Aim of the task: Your copy must hold all of the data below, unchanged and without images.

Supplied data:

-----

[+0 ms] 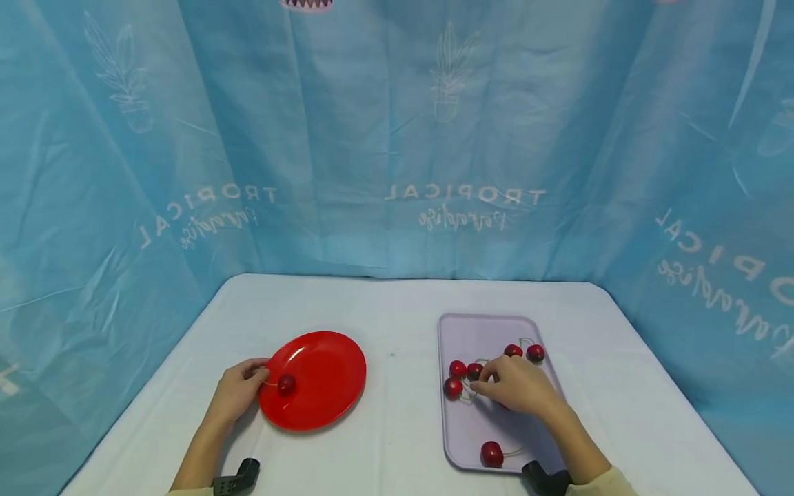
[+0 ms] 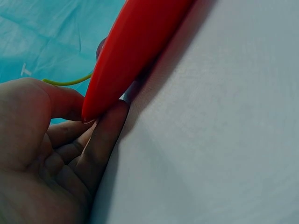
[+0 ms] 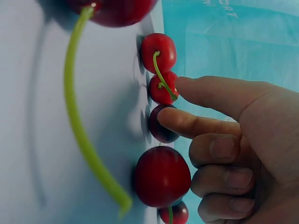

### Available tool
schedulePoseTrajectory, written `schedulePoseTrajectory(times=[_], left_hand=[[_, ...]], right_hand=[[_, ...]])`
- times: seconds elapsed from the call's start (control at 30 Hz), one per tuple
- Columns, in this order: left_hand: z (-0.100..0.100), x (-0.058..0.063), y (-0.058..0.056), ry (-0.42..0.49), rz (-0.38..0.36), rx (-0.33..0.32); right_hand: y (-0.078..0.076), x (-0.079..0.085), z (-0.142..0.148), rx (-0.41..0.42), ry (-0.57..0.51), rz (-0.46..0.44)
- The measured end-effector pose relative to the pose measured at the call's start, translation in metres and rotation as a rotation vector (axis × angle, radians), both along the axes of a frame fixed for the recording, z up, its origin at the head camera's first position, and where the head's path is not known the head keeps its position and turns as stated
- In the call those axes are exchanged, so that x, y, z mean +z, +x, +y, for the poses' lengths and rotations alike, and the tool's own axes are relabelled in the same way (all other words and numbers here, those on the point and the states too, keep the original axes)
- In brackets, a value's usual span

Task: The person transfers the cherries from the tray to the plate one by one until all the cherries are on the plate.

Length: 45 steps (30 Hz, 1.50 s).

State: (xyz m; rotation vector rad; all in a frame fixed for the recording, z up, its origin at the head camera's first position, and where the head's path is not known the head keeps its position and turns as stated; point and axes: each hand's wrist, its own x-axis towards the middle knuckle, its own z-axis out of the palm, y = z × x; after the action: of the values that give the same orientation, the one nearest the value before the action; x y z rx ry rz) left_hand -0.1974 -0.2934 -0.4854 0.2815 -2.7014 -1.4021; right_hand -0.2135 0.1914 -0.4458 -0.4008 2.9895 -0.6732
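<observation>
My left hand pinches the left rim of a red plate, thumb on top and fingers beneath it in the left wrist view. A dark red cherry lies on the plate near the thumb, its stem pointing left. Over a pale purple tray, my right hand reaches down to a group of cherries. In the right wrist view its thumb and index fingertips stand apart, right at a bright red cherry and a darker cherry; the other fingers are curled in.
Two cherries lie at the tray's right side, and a single cherry with its stem lies near its front edge. White cloth covers the table between plate and tray. A blue printed curtain closes the back and sides.
</observation>
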Motion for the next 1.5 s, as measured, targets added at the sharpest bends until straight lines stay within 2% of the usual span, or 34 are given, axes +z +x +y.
schedulePoseTrajectory(times=[0.3,0.5,0.9,1.3,1.5], left_hand=[[0.001,0.002,0.008,0.004,-0.001,0.010],[0.003,0.003,0.004,-0.007,0.010,0.007],[-0.004,-0.003,0.001,-0.007,0.009,0.004],[0.001,0.000,0.001,-0.005,0.015,-0.002],[-0.001,0.000,0.000,-0.006,0.010,-0.004]], right_hand=[[0.005,-0.004,-0.005,0.047,-0.021,0.005],[0.007,-0.004,-0.003,0.054,-0.011,0.035],[0.007,-0.001,-0.005,0.059,-0.042,0.104],[0.006,0.004,-0.005,0.042,-0.096,0.088],[0.004,0.006,-0.007,0.022,-0.135,0.157]])
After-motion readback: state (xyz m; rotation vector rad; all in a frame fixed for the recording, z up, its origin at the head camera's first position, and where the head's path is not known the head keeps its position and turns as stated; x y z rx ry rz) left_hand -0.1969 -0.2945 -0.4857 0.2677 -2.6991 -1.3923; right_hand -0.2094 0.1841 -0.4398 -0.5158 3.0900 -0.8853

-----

Task result:
[+0 ms] 
[+0 ms] 
[+0 ms] 

### Available tool
schedulePoseTrajectory, written `schedulePoseTrajectory(times=[_], left_hand=[[_, ...]], right_hand=[[_, ...]])`
- times: seconds elapsed from the call's start (control at 30 Hz), one per tuple
- Columns, in this order: left_hand: z (-0.100..0.100), x (-0.058..0.063), y (-0.058..0.056), ry (-0.42..0.49), rz (-0.38..0.36), rx (-0.33..0.32); right_hand: y (-0.078..0.076), x (-0.079..0.085), z (-0.142..0.148), rx (-0.41..0.42), ry (-0.57..0.51), rz (-0.46..0.44)
- The measured end-effector pose relative to the pose measured at the call's start, translation in metres and rotation as a rotation vector (axis × angle, radians), both along the axes of a frame fixed for the recording, z up, its origin at the head camera's first position, and where the head's path is not known the head keeps its position and turns as stated
- In the call those axes are exchanged, so that x, y, z mean +z, +x, +y, for the poses' lengths and rotations alike, and the tool's own axes are relabelled in the same way (all other words and numbers here, those on the point and the states too, keep the original axes)
- In brackets, a value's usual span

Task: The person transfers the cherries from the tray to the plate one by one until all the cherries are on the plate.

Length: 45 steps (30 Hz, 1.50 s).

State: (xyz m; rotation vector rad; all in a frame fixed for the recording, z up, its origin at the head camera's first position, and where the head's path is not known the head keeps its position and turns as stated; point and axes: each hand's wrist, its own x-axis towards the middle knuckle, its own z-axis out of the palm, y = z × x; after the action: of the values that give the same orientation, the one nearest the value before the action; x y z rx ry rz) left_hand -0.1974 -0.2934 -0.4854 0.2815 -2.7014 -1.4021; right_hand -0.2135 0.1914 -0.4458 -0.4008 2.9895 -0.6732
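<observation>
My left hand pinches the left rim of a red plate, thumb on top and fingers beneath it in the left wrist view. A dark red cherry lies on the plate near the thumb, its stem pointing left. Over a pale purple tray, my right hand reaches down to a group of cherries. In the right wrist view its thumb and index fingertips stand apart, right at a bright red cherry and a darker cherry; the other fingers are curled in.
Two cherries lie at the tray's right side, and a single cherry with its stem lies near its front edge. White cloth covers the table between plate and tray. A blue printed curtain closes the back and sides.
</observation>
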Motion for the next 1.5 s, as measured, targets added at the sharpest bends until straight lines stay within 2% of the usual span, or 34 are given, axes +z +x +y.
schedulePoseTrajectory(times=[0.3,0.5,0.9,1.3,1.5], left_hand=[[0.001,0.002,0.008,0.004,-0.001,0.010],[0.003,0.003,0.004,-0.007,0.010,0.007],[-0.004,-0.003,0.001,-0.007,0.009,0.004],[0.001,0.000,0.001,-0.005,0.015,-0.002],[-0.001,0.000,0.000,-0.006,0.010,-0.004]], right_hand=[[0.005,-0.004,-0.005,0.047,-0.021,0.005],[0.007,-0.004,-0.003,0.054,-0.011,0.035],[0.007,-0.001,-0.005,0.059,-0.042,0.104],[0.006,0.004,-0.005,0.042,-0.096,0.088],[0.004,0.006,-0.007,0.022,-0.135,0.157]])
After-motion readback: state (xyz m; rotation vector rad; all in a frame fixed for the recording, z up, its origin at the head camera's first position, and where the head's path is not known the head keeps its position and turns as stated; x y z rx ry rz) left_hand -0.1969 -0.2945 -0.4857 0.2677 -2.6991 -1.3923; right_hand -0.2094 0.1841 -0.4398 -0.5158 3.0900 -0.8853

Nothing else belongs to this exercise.